Some communities, especially remote or hard-to-reach areas, may have lower vaccine uptake. Logistical, socioeconomic, or access barriers can widen immunity gaps.

Vaccine Hesitancy & Misinformation

Surveys indicate increasing numbers of parents in Australia questioning vaccine safety, believing in vaccine-autism links, or expressing concerns about ingredients. Social media misinformation amplifies these doubts.

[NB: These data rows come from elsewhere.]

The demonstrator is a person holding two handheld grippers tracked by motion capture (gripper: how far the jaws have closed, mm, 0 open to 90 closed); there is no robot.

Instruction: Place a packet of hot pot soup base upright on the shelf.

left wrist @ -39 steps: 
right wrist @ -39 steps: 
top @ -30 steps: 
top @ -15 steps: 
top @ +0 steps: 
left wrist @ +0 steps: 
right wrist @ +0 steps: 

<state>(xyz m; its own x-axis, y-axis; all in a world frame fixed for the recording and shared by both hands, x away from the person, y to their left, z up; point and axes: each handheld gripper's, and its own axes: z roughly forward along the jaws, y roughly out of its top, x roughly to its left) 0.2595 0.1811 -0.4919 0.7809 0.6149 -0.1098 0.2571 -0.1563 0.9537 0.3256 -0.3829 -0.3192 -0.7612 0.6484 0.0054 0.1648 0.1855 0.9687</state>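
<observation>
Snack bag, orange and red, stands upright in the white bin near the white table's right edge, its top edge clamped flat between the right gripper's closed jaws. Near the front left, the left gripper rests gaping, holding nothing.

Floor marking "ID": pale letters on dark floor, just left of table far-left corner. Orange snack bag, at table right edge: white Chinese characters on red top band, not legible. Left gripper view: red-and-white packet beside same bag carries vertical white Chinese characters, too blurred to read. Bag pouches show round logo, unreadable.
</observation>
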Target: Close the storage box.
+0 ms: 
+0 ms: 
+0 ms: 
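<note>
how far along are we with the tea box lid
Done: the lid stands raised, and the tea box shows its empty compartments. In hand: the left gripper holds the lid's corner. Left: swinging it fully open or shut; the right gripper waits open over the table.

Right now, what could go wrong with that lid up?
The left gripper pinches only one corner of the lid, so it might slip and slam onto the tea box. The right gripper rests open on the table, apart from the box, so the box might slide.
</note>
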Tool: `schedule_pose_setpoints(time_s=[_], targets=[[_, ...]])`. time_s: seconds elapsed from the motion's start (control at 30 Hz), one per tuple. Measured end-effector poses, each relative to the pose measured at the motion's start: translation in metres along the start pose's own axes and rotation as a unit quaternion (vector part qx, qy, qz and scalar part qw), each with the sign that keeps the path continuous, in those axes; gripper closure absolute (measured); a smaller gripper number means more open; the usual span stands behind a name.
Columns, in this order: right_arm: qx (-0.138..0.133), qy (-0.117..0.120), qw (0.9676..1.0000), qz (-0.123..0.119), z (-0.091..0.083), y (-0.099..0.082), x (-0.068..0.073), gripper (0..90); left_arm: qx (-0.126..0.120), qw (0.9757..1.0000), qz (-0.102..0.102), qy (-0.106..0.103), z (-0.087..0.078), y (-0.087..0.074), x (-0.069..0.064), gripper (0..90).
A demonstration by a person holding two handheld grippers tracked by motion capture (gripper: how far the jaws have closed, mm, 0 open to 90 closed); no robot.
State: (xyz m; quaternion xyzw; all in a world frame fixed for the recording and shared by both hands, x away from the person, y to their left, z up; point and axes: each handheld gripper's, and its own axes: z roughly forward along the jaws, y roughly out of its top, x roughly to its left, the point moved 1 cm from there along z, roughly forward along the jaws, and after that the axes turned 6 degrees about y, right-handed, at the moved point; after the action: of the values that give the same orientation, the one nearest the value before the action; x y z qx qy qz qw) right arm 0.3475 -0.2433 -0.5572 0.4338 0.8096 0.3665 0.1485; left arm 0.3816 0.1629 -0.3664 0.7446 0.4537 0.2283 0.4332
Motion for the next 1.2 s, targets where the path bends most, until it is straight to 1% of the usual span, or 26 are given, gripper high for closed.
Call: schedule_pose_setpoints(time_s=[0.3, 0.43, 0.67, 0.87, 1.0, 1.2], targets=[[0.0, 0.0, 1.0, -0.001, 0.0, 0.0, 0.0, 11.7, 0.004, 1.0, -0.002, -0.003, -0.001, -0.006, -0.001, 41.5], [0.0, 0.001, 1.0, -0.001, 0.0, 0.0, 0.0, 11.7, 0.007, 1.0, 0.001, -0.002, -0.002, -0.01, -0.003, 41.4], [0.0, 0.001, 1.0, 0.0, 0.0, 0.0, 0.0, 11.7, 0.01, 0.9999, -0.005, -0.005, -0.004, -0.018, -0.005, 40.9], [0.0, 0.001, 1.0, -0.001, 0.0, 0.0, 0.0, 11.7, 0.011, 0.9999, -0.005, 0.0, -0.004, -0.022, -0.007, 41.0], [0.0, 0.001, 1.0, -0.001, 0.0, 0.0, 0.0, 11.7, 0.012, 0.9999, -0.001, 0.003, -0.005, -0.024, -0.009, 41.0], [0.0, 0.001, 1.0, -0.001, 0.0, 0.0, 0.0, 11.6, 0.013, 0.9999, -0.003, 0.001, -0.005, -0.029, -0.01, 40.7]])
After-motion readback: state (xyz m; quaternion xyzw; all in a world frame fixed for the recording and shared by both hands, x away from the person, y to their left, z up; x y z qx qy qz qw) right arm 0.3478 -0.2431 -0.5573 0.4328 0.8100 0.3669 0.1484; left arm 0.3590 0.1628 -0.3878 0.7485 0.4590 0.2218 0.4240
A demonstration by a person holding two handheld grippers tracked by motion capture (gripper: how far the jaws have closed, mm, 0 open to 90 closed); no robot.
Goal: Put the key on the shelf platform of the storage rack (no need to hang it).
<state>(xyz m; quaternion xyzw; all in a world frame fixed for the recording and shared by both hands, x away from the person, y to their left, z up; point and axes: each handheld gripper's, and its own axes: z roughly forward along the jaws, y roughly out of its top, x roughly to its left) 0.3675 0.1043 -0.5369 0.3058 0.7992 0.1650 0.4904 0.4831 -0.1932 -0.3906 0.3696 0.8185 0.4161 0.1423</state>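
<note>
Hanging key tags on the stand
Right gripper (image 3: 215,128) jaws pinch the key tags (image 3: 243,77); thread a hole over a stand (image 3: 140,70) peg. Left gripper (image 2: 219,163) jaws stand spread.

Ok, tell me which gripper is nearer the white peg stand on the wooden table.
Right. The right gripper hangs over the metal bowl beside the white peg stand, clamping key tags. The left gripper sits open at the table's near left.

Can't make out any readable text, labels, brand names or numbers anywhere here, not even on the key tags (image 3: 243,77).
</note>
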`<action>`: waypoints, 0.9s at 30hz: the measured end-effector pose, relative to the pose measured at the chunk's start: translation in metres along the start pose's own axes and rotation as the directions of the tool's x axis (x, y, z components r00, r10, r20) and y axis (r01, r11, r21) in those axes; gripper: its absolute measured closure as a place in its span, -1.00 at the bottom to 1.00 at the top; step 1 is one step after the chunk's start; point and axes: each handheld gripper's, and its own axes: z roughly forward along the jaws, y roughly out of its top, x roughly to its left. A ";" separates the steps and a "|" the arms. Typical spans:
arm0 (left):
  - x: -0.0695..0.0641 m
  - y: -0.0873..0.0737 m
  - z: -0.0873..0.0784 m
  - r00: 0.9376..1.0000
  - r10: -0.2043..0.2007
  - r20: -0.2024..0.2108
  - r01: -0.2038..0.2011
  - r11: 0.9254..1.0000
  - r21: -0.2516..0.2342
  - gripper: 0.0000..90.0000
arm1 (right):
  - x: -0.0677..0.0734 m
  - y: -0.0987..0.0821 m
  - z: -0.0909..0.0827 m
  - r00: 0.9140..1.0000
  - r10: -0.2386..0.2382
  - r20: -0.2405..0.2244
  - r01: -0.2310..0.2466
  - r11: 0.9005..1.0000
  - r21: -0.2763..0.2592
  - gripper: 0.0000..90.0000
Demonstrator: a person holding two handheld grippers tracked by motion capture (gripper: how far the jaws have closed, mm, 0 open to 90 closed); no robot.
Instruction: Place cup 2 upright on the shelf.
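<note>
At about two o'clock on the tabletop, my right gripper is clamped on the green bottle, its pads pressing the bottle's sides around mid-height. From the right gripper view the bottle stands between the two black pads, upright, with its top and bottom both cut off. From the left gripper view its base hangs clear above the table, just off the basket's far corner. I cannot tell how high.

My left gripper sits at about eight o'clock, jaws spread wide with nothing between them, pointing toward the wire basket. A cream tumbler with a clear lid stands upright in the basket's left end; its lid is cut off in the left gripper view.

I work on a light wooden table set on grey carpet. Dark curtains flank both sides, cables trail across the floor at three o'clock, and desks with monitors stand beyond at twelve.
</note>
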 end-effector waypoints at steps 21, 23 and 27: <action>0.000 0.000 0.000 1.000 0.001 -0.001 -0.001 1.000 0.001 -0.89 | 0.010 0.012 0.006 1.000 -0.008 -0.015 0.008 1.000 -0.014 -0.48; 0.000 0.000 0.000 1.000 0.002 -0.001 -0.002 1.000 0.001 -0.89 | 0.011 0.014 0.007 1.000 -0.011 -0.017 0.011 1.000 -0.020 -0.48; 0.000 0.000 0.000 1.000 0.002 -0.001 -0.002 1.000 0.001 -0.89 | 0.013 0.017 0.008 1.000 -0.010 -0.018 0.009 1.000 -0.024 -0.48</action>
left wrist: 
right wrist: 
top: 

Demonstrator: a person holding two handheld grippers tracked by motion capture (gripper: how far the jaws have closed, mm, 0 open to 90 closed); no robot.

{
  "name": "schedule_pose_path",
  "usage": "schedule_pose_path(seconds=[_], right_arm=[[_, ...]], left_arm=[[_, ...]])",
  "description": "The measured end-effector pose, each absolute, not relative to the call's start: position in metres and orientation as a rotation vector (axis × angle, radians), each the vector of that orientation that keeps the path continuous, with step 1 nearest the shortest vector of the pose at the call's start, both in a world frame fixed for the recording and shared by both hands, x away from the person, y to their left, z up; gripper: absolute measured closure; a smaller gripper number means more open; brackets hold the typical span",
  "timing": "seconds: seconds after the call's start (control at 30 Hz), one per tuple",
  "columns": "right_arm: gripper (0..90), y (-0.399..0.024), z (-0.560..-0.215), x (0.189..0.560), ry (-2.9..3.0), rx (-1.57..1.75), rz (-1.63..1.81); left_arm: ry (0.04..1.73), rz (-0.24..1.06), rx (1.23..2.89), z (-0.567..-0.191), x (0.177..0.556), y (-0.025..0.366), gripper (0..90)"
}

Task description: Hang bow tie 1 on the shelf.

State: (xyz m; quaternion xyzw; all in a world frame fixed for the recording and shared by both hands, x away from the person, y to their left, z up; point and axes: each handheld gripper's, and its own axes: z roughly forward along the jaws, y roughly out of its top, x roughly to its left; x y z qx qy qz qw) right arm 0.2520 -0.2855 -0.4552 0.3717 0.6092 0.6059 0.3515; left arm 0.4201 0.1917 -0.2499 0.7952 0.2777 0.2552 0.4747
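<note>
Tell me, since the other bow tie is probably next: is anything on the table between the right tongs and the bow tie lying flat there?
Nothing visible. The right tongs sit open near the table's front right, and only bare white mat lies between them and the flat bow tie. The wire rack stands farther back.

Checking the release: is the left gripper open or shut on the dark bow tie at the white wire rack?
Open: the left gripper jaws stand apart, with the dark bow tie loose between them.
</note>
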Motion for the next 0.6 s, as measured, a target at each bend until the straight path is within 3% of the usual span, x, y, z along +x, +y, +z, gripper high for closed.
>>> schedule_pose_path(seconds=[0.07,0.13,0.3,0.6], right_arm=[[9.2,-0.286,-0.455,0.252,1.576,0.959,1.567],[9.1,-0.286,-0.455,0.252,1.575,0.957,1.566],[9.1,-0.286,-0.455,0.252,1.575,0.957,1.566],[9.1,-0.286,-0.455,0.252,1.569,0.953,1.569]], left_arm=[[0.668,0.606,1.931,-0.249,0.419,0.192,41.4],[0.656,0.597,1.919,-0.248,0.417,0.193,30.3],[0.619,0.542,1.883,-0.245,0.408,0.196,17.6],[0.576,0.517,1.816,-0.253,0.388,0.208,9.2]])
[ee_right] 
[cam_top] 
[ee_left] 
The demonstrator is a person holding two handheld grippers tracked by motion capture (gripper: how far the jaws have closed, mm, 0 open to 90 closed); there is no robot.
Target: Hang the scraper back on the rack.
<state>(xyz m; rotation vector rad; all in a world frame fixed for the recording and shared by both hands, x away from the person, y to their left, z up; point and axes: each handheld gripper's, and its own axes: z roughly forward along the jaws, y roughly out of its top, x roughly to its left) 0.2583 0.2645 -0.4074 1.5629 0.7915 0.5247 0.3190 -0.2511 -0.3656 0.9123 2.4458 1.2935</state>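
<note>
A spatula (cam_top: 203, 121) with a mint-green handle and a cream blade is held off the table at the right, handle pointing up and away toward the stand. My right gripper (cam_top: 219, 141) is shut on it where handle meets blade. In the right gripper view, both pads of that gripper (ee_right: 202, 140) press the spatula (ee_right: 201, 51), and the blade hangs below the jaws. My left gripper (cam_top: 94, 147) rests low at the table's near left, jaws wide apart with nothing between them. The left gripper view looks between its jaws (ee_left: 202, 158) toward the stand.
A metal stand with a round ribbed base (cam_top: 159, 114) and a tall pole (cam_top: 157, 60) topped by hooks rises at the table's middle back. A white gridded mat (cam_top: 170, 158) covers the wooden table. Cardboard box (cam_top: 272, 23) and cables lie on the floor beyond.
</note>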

Health System Fatigue & Diagnostic Gaps

Many general practitioners today have never seen a measles case firsthand—diagnoses are often learned only from textbooks. That inexperience could slow recognition and intervention.

Rapid Spread Potential

Because measles is so contagious and can linger in the air, a single imported case can seed a sizable outbreak if it meets unprotected populations in crowded settings.

Global Pressures

As long as measles circulates elsewhere, Australia remains vulnerable to importations. Outbreaks abroad multiply the pressure.


What the Public Can Do

  • Check your immunization status. If you’re born since 1966 and don’t have documented evidence of two doses of measles vaccine, speak with your GP or local health service.
  • Vaccinate promptly. Catch-up MMR shots are essential for those missing doses.
  • Be alert to symptoms. If you develop fever, rash, cough, runny nose, or red eyes, and especially if you’ve attended an exposure site or traveled overseas, seek medical advice.
  • Call before you visit. If you suspect measles, call ahead so clinics can prepare safe paths for you and others.
  • Observe exposure notices. Check health department announcements for listed exposure sites where you may have been exposed.
  • Protect vulnerable people. Infants, pregnant women, and immunocompromised people rely on community protection.

Outlook & What to Watch

If Australia does not arrest this resurgence, the country risks moving from occasional import-driven cases to sustained local transmission. That would represent a serious reversal of decades of progress.

Key indicators to watch:

  • Whether the 133-case total is exceeded by year-end
  • Emergence of secondary transmission chains (local, not just imported cases)
  • Success of catch-up vaccination campaigns
  • Clusters in under-vaccinated communities

If public health action is swift and community uptake is strong, the outbreak may remain contained. But the trajectory suggests the next few months will be critical.